Task — Set down the entries below exactly; drop the pictures.

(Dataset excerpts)

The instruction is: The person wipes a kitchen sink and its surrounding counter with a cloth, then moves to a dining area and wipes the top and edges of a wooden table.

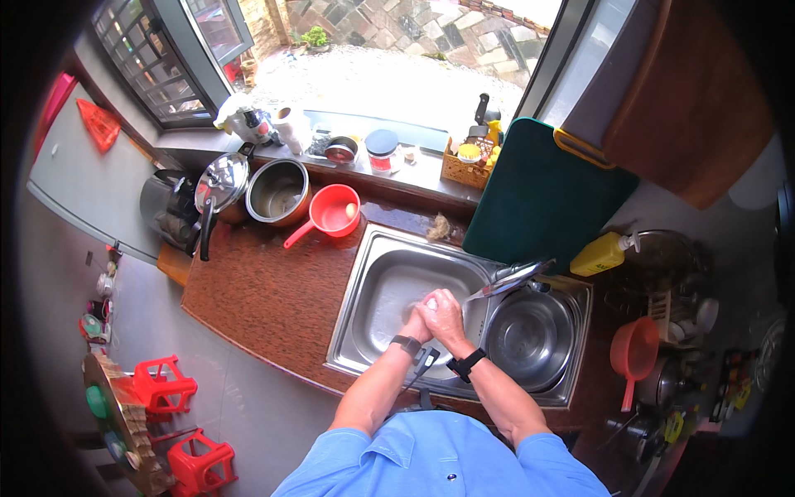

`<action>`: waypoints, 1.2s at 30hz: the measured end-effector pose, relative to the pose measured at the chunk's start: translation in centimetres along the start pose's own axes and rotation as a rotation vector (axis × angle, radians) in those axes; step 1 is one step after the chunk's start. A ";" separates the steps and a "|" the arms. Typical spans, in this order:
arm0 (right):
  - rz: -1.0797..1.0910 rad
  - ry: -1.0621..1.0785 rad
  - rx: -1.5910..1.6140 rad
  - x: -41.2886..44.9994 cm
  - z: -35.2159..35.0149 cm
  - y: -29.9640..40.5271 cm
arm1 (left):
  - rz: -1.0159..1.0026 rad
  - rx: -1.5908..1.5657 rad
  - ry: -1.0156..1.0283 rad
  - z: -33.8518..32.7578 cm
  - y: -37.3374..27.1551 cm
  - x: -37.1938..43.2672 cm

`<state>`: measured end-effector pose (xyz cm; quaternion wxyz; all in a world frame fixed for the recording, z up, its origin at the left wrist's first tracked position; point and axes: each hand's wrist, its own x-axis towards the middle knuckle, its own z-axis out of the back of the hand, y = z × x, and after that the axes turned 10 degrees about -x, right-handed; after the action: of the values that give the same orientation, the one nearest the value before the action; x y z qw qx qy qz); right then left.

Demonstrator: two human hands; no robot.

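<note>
Both of my hands are together over the left basin of a stainless steel sink point(388, 273). My left hand point(417, 326) and my right hand point(446, 317) touch, with a small whitish thing point(431, 304) between their fingers; it may be an egg or lather, I cannot tell which. Which hand bears it is hidden by the overlap. The chrome faucet point(512, 281) points towards my hands from the right. A steel bowl point(528, 338) sits in the right basin. Left of the sink, a red plastic dipper point(329, 217) holds an egg point(351, 210).
An inner pot point(277, 189) and a pressure cooker point(222, 180) stand at the counter's back left. A green cutting board point(546, 192) leans behind the faucet, beside a yellow pump bottle point(599, 255). Steel wool or a scrubber point(440, 227) lies behind the sink. Red stools point(164, 385) stand on the floor at left.
</note>
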<state>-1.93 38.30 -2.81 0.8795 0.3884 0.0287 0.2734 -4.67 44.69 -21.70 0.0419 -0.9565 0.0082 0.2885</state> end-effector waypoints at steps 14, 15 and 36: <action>-0.193 0.003 -0.059 1.1 0.3 -0.4 | -0.041 0.248 -0.091 -10.0 -0.9 -7.7; -0.264 0.039 -0.027 1.1 -0.3 0.1 | -0.029 0.436 -0.158 -8.7 -1.6 -7.5; -0.482 0.657 0.609 -0.9 0.8 -10.0 | -0.351 1.166 -0.138 -10.3 -4.4 -8.5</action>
<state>2.12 31.81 -9.37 0.7091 0.5029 0.4709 0.1499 -5.92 48.12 -8.11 0.6060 -0.7421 0.0042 0.2864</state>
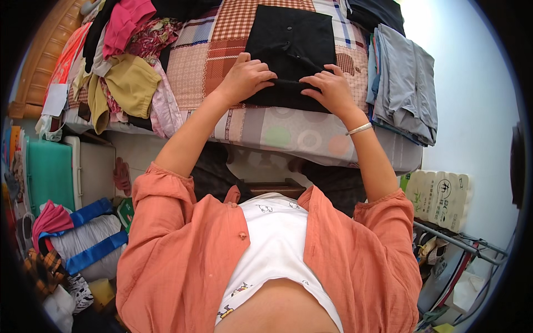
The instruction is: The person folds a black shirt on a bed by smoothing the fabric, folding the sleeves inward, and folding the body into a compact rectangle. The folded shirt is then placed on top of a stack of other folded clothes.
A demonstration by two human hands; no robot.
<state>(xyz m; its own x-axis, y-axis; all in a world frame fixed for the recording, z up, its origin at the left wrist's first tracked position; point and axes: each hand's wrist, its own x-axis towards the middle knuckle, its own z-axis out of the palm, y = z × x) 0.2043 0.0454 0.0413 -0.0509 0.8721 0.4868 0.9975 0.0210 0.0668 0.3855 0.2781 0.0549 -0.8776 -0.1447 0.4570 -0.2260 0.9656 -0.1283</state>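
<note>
A black buttoned garment [291, 45] lies on the patchwork bedspread [187, 66] before me, folded into a rough rectangle. Its near part is turned up in a fold across the front. With thumb and fingers my left hand [249, 78] pinches the left end of that fold. Opposite it, my right hand [329, 89], with a silver bangle at the wrist, pinches the fold's right end. Small dark buttons run down the middle of the cloth. Which kind of garment it is, I cannot tell.
Loose clothes, among them mustard trousers [131, 85] and a pink garment [125, 25], heap on the left. Folded grey clothing [406, 83] is stacked at the bed's right edge. A teal storage box [50, 172] stands lower left; packed paper rolls [437, 200] sit lower right.
</note>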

Your solution —
The instruction is: The person wipes a kitchen sink and its surrounding counter with a cloth, then moves to a dining area and wipes the top and edges of a wooden table.


`<action>`: waypoints, 1.2s at 30hz: the measured end-effector pose, relative to the pose measured at the chunk's start: translation in centimetres along the start pose's own axes and rotation as a rotation vector (axis × angle, radians) in those axes; step 1 is one step after the chunk's start. A ";" separates the steps and a "|" the arms. Typical spans, in this order:
arm0 (right):
  - rz: -1.0797..1.0910 rad
  - ry: -1.0621..1.0785 rad
  - rx: -1.5910..1.6140 rad
  - x: -41.2886..44.9994 cm
  - z: -35.2159..35.0149 cm
  - y: -29.9640..40.5271 cm
arm1 (left):
  - rz: -1.0159..1.0026 rad
  - rx: -1.5908..1.5657 rad
  - ry: -1.0156..1.0283 rad
  - z: -33.8518..32.7578 cm
  - y: -37.3374..27.1551 cm
  - x: -37.1938..43.2672 cm

`<state>`: measured end-effector pose (xyz cm; quaternion wxyz; all in a world frame fixed for the recording, z up, its origin at the left wrist's first tracked position; point and axes: each hand's wrist, its own x-axis towards the middle knuckle, its own z-axis out of the back of the hand, y = z × x, and after that the axes turned 10 degrees about -x, right-handed; after the action: of the values that give the same orientation, the one nearest the value before the action; x y z qw qx qy qz); right then left.

Demonstrator: two human hands; no robot.

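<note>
Both of my hands are together over the left basin of a stainless steel sink point(388, 273). My left hand point(417, 326) and my right hand point(446, 317) touch, with a small whitish thing point(431, 304) between their fingers; it may be an egg or lather, I cannot tell which. Which hand bears it is hidden by the overlap. The chrome faucet point(512, 281) points towards my hands from the right. A steel bowl point(528, 338) sits in the right basin. Left of the sink, a red plastic dipper point(329, 217) holds an egg point(351, 210).
An inner pot point(277, 189) and a pressure cooker point(222, 180) stand at the counter's back left. A green cutting board point(546, 192) leans behind the faucet, beside a yellow pump bottle point(599, 255). Steel wool or a scrubber point(440, 227) lies behind the sink. Red stools point(164, 385) stand on the floor at left.
</note>
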<state>-1.93 38.30 -2.81 0.8795 0.3884 0.0287 0.2734 -4.67 44.69 -21.70 0.0419 -0.9565 0.0082 0.2885</state> end-effector waypoints at steps 14, 15 and 36: <action>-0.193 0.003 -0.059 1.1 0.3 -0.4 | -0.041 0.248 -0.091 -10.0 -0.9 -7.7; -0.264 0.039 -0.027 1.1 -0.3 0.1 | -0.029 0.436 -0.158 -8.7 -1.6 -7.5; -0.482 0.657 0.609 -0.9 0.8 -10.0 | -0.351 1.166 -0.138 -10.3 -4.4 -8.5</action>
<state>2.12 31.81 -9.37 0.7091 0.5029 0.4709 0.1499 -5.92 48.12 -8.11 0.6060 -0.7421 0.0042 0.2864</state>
The instruction is: The person folds a black shirt on a bed by smoothing the fabric, folding the sleeves inward, and folding the body into a compact rectangle. The folded shirt is then placed on top of a stack of other folded clothes.
A demonstration by two human hands; no robot.
<state>(xyz m; its own x-axis, y-axis; all in a world frame fixed for the recording, z up, its origin at the left wrist's first tracked position; point and axes: each hand's wrist, its own x-axis towards the middle knuckle, its own z-axis out of the palm, y = z × x) 0.2043 0.0454 0.0413 -0.0509 0.8721 0.4868 0.9975 0.0210 0.0668 0.3855 0.2781 0.0549 -0.8776 -0.1447 0.4570 -0.2260 0.9656 -0.1283</state>
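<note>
A black buttoned garment [291, 45] lies on the patchwork bedspread [187, 66] before me, folded into a rough rectangle. Its near part is turned up in a fold across the front. With thumb and fingers my left hand [249, 78] pinches the left end of that fold. Opposite it, my right hand [329, 89], with a silver bangle at the wrist, pinches the fold's right end. Small dark buttons run down the middle of the cloth. Which kind of garment it is, I cannot tell.
Loose clothes, among them mustard trousers [131, 85] and a pink garment [125, 25], heap on the left. Folded grey clothing [406, 83] is stacked at the bed's right edge. A teal storage box [50, 172] stands lower left; packed paper rolls [437, 200] sit lower right.
</note>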

The output above is the complete answer.